70s telly started at 7pm and shut down at 11pm, so ITV didn't need 6 months worth of show to fill up schedules. They didn't need expensive programmes shot on film/location either - the top rated shows were shot on video, in the studio, right into the 90s.

There was also a strong cultural prohibition in British telly against spinning something out too long [1]. Lord Grade wouldn't let that stop him, but 3 channels and a population of 55 million meant less demand for content and less money to be made in the UK.


[1] Hence only two series of Fawlty Towers and The Office. I still lose interest in US shows around week 8-10, which is obviously culturally conditioned.

Greg M.

Quote from: Butch on 21 April, 2016, 07:47:09 PM
They didn't need expensive programmes shot on film/location either - the top rated shows were shot on video, in the studio, right into the 90s.

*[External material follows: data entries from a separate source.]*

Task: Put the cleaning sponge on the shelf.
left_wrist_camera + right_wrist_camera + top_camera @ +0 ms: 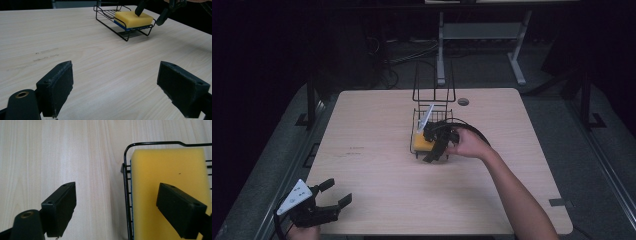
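A yellow sponge (422, 141) lies flat in a black wire rack (432, 112) standing past the middle of the table (377, 165), toward its far edge. Bare wood stretches wide to the rack's left and toward the near edge. The right gripper (438, 142) hangs over the rack's near rim, jaws spread, one above the sponge (165, 177) and one outside the wire (126, 195). The left gripper (332, 192) rests far from the rack at the near left corner, jaws apart. From above, the right hand (469, 145) hides part of the rack; the left gripper view shows the sponge's (133, 18) blue underside.
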Available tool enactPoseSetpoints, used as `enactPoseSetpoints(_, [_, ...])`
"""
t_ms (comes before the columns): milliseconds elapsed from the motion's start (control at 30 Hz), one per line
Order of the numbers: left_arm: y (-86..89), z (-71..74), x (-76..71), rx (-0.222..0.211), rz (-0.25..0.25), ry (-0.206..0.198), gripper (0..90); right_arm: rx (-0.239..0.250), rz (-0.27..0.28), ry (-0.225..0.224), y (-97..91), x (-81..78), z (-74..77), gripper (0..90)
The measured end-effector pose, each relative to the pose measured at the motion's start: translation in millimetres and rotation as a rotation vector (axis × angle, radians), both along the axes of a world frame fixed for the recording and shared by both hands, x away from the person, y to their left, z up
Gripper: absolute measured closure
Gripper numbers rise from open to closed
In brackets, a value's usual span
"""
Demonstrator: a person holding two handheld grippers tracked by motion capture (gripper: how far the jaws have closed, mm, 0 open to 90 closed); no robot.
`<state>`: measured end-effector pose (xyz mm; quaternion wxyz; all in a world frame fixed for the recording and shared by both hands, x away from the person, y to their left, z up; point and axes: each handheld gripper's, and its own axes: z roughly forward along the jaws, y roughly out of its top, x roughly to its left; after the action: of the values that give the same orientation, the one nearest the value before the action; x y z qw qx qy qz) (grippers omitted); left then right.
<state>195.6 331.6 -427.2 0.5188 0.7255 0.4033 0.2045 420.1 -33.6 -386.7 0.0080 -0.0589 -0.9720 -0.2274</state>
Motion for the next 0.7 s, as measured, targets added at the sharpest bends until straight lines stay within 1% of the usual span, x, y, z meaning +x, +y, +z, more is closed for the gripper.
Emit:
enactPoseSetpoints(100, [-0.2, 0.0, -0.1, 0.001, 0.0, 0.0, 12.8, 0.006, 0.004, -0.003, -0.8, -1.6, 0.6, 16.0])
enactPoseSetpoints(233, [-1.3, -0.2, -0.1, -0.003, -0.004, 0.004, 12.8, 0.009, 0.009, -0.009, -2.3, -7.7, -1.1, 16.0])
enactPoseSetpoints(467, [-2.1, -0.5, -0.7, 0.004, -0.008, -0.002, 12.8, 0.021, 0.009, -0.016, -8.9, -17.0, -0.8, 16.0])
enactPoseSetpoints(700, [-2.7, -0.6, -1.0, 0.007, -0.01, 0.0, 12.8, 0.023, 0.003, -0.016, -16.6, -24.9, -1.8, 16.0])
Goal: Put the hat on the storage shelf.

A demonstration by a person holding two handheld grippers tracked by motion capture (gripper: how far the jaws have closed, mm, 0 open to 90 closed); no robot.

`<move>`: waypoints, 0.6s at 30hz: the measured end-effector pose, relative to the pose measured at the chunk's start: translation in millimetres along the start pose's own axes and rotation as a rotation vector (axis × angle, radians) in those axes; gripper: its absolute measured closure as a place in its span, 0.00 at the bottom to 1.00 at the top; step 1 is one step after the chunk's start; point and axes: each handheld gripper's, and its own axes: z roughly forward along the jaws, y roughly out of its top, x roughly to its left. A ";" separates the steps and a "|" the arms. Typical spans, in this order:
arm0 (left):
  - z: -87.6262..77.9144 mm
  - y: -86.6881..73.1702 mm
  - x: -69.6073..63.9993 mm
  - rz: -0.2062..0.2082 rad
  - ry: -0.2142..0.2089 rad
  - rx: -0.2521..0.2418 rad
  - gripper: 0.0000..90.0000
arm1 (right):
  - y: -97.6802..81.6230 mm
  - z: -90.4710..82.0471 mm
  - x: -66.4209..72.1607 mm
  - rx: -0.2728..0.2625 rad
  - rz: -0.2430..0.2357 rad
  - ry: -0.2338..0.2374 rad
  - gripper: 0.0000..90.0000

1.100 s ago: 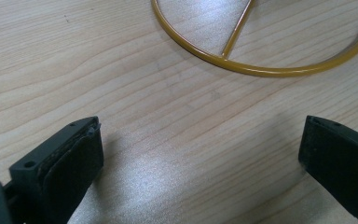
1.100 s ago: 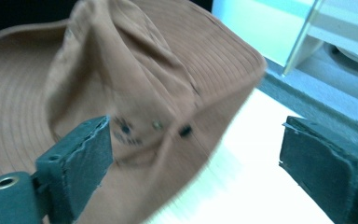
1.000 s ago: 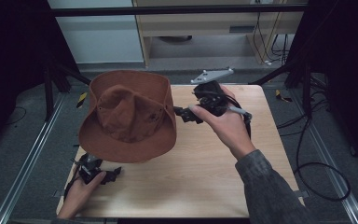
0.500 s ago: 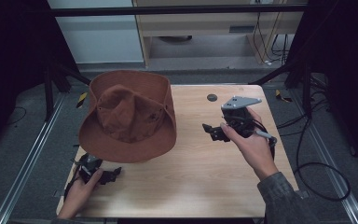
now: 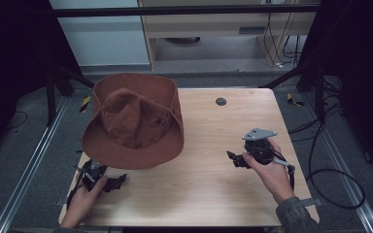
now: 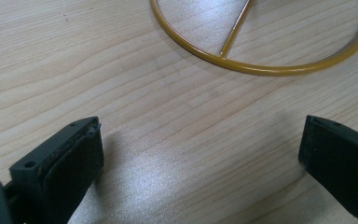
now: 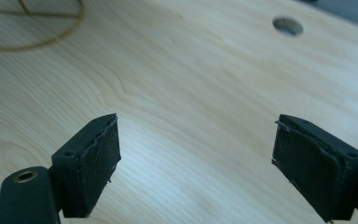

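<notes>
A brown wide-brimmed hat (image 5: 133,119) sits raised above the left half of the wooden table (image 5: 199,194). A yellow wire ring (image 6: 261,71) lies on the wood beneath it, also seen in the right gripper view (image 7: 32,45). My left gripper (image 5: 119,180) rests on the table just in front of the hat, and its jaws (image 6: 200,154) stand open over bare wood. My right gripper (image 5: 232,159) is low over the right half of the table, well clear of the hat. It is open (image 7: 196,158); its jaws have just been closing slightly with nothing between them.
A small dark round hole (image 5: 220,101) is in the table near its far edge, also in the right gripper view (image 7: 287,25). Dark frame posts and cables stand around the table. A wooden shelf unit is behind it.
My right gripper has moved away from the hat's right brim, rightward, nearer to the person and down toward the table. The hat and the left gripper have stayed where they were.
</notes>
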 end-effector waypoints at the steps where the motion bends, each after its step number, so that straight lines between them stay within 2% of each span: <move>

This is very much it - continuing to shoot on film would not be sustainable, financially-speaking.

M.I.K.

Only having three channels 'til the 1980s is the most important factor here, I think.

Proudhuff

Maybe they ran out of white Jaguars to drive of cliffs...?
DDT did a job on me

sheridan

Quote from: Frank on 21 April, 2016, 07:47:09 PM
There was also a strong cultural prohibition in British telly against spinning something out too long [1]. Lord Grade wouldn't let that stop him, but 3 channels and a population of 55 million meant less demand for content and less money to be made in the UK.
[1] Hence only two series of Fawlty Towers and The Office. I still lose interest in US shows around week 8-10, which is obviously culturally conditioned.
...on a forum for a comic which packs five stories every week into roughly the same amount of pages as US comics use for one story (and a whole bunch of adverts).

Proudhuff

 https://www.youtube.com/watch?v=08-faOc-vEE

The original footage of the Jaguar heading off the cliff was shot for the episode of The Baron, 'Something for a Rainy Day'. and was used extensively in other series by the same production company  like The Champions, The Persuaders and Randall and Hopkirk (Deceased).  Yes, if someone got into a white Jaguar in the late 1960s on British television you knew how it would end!